Dopo l'intervento di agopotomia, incorporare i tessuti del complesso osseo subcondrale della cartilagine in paraffina. Quindi, affettare i blocchi di cera di tessuto e posizionarli sui vetrini. Deparaffinare i vetrini con successive soluzioni di deceratura ambientale per 15 minuti ciascuno.
Quindi, immergere i vetrini successivamente in xilene ed etanolo anidro per due-cinque minuti ciascuno, seguiti dalla disidratazione nella diminuzione delle concentrazioni di etanolo.
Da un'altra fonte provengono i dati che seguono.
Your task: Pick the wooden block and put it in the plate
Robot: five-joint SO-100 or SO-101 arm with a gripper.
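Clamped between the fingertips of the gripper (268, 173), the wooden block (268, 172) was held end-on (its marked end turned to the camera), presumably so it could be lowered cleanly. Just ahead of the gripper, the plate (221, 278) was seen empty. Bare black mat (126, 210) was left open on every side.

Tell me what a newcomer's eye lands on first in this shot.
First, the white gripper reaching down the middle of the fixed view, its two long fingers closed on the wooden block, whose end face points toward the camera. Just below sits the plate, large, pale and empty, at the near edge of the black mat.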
Colorare il vetrino con una soluzione verde rapida per un minuto. Dopo aver risciacquato più volte la soluzione verde veloce in eccesso con acqua ultrapura, risciacquare rapidamente il vetrino con una soluzione di acido acetico all'1% per la separazione del colore.
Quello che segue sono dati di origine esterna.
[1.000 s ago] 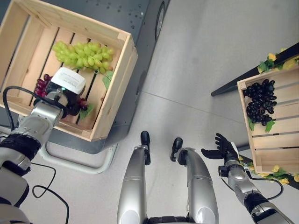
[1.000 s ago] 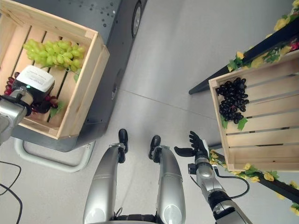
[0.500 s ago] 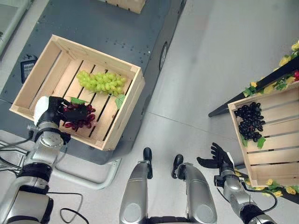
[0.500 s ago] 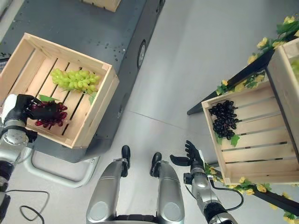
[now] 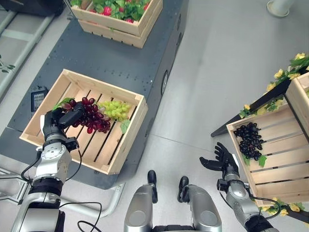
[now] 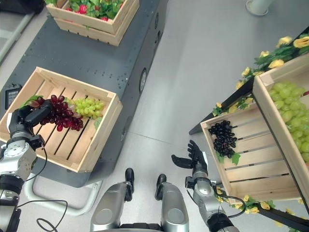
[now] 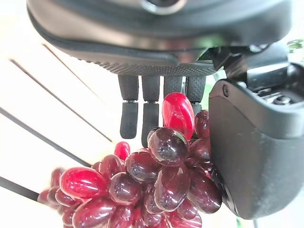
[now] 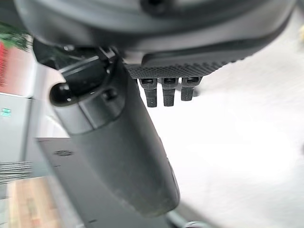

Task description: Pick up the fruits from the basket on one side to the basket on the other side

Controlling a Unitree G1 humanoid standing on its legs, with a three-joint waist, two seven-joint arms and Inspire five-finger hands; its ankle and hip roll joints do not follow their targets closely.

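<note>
Head stereo downward; wrist cameras close-up.

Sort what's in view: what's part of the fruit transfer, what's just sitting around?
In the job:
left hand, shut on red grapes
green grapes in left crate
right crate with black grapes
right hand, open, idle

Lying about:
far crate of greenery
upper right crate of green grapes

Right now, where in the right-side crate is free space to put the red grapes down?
In the right crate, the slats below the black grapes are bare down to the near wall. Its top corner is crowded. The left hand holds the red grapes.
</note>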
Anche in questo caso, sciacquare il vetrino con acqua come dimostrato prima di colorarlo con una soluzione di safranina O per 10-15 minuti. Immergere il vetrino in concentrazioni crescenti di etanolo per tre-cinque secondi ciascuno, quindi immergere il vetrino in una soluzione di xilene successiva per 10 minuti ciascuno. Aggiungere un mezzo di risonanza neutro sulla parte anteriore del vetrino, evitando il tessuto.
Posizionare il bordo del vetro di copertura sul vetrino e abbassarlo lentamente per coprire il balsamo neutro. Pulisci lo xilene in eccesso e il balsamo neutro. Dopo l'asciugatura notturna, osservare il vetrino al microscopio per il punteggio istologico della cartilagine.
Nel gruppo di controllo, la superficie della cartilagine era liscia e mostrava una disposizione organizzata dei condrociti in tutti gli strati. Al contrario, la superficie della cartilagine era ruvida nel gruppo KOA e la disposizione dei condrociti era disordinata. L'agopotomia ha migliorato la levigatezza della superficie della cartilagine e ha preservato la normale struttura dei condrociti.
Il punteggio di integrità della cartilagine è stato significativamente aumentato nel gruppo KOA rispetto al gruppo di controllo e agopotomia.